“The fetus is alive.” The scream of medic Mohammed Ghaith made the medical team at al-Aqsa Martyrs Hospital in Deir al-Balah race against time before the oxygen ran out. The doctors decided to open the womb of a nine-month pregnant woman who had just died in an attempt to pull her unborn child out.The body of 25-year-old Nabila Eid al-Louh from the Heker al-Jameh area in the city of Deir al-Balah in central Gaza arrived with eight other martyrs from her family. The doctors rushed to perform the necessary tests on the fetus who turned out to be alive, so she was taken to the operating room to extract the fetus out of the uterus before it was too late.
This wasn’t the first story of its kind. During the war, operating rooms in all of Gaza’s hospitals were full of surgeons and obstetricians who worked hard to extract these unborn children alive from the wombs of their dead pregnant mothers, or in some cases, from injured mothers who had suffered serious wounds. But many of these babies did not make it. Nabila’s child died before he was transferred to the nursery section. The physical trauma that the mother sustained when her house collapsed on top of her was too severe.
Prior to this incident, there was another case of a stillborn baby at Nasser Hospital in Khan Younis in southern Gaza. When the body of 26-year old Fatima Abu Jameh – who was nine-months pregnant – arrived, she was taken to the operating room where a cesarean section was performed on her to pull out the baby because tests had shown that he was still alive. However, injuries that the fetus had sustained from shrapnel led to his death while the doctors were trying to pull him out of his mother’s womb.
Other babies, however, were destined to live, such as Mohammed Mattar. Mohammed was born at the same moment that his mother died after Israeli missiles dismembered her. When the injured pregnant woman arrived, doctors at al-Shifa Hospital in Gaza had no choice but to perform a C-section on her to save the fetus inside her womb. She died during the operation, but only after Mohammed had come out.
The head of the maternity ward at al-Shifa Hospital, Dr. Hassan Nouh, described the critical condition that Mohammed’s mother was in: “If this mother had been a little late, the fetus would have died inside her because she arrived with her limbs amputated and missile shrapnel had cut her stomach which endangered the baby’s life.” The doctor did not think he could save Mohammed because his mother was dying and there was shrapnel all over her stomach. “The baby did live,” he said “but the mother died immediately.”

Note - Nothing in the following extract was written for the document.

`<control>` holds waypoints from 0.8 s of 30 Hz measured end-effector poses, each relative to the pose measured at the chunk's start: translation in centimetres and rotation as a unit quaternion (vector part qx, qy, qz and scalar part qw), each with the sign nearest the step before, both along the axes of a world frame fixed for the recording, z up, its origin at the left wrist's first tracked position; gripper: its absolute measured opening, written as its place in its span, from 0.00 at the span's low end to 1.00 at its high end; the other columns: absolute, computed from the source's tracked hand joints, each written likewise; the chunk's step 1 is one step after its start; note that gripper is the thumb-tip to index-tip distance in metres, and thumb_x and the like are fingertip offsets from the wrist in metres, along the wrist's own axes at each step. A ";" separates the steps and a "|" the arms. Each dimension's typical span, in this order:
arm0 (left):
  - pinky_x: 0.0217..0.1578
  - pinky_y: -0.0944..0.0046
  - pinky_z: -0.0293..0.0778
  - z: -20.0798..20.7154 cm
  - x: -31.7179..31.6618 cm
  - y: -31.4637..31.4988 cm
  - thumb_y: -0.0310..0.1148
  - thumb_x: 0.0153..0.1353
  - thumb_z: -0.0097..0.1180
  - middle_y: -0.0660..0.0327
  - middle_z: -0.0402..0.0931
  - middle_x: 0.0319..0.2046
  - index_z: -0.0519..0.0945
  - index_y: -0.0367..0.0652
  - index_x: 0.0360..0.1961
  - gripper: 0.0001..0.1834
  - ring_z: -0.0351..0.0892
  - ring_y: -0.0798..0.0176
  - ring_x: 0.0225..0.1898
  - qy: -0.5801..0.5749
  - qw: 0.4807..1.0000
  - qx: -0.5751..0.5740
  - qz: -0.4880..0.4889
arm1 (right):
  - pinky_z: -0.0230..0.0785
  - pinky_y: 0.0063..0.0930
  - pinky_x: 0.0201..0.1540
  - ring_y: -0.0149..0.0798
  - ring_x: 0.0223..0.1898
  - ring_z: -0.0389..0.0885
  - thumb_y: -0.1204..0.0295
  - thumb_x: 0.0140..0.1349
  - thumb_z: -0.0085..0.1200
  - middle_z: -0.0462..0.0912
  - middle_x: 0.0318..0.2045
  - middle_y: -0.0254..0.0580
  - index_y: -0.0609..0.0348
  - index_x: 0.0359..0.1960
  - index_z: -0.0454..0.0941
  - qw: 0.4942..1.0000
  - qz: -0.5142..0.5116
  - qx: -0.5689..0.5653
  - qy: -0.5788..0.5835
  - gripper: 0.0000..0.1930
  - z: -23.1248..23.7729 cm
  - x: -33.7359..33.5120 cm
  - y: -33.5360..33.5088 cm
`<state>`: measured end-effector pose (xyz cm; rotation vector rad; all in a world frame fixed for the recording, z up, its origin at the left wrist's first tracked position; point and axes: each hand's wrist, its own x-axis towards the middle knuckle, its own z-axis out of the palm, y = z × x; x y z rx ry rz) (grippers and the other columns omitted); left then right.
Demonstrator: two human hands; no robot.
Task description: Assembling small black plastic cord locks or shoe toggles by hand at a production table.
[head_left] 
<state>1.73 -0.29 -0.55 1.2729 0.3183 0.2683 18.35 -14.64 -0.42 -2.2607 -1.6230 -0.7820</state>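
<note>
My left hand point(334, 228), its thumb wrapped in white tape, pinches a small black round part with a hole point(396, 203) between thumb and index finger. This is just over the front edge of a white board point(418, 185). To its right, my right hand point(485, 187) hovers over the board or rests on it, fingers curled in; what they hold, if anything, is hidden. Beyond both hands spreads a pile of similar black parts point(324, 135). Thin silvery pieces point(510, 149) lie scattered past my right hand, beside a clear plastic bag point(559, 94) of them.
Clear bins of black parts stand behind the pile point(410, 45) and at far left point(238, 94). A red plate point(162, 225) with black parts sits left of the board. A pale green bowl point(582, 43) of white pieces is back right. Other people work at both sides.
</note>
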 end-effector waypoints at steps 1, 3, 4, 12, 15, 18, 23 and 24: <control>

In a house not far from the Mattar house, the mother of baby Iyad – who was born prematurely – does not know that she has delivered her child. After she suffered injuries to the head and back and her feet were blown off by shrapnel from two missiles, the doctors were able to deliver her baby. But at the time of publication of this article, she was still in a coma.
In this case, just like for Mohammed, saving the fetus inside the mother’s womb was no easy feat for those whose due date was supposed to be weeks away. The mother lied in the intensive care unit for long hours and underwent several surgeries before the doctors were able to perform a risky C-section once they realized that if the fetus stayed inside her while she was in this condition, it would die. Dr. Nouh performed this surgery as well. He said the woman was later taken to Egypt, however, “she still doesn’t know that she had a baby because she is unconscious.”
A Health Ministry spokesperson in Gaza, Ashraf al-Qudra, told Al-Akhbar that the ministry documented 700 miscarriages “constituting 25 percent of all pregnancies” and more than 50 women dying while in labor during the war. The reason behind the miscarriages, according to Qudra, is the fear that these pregnant woman endured during intense bombing and “while trying to flee dangerous areas. In addition, lack of proper nutrition at shelters also affected them.”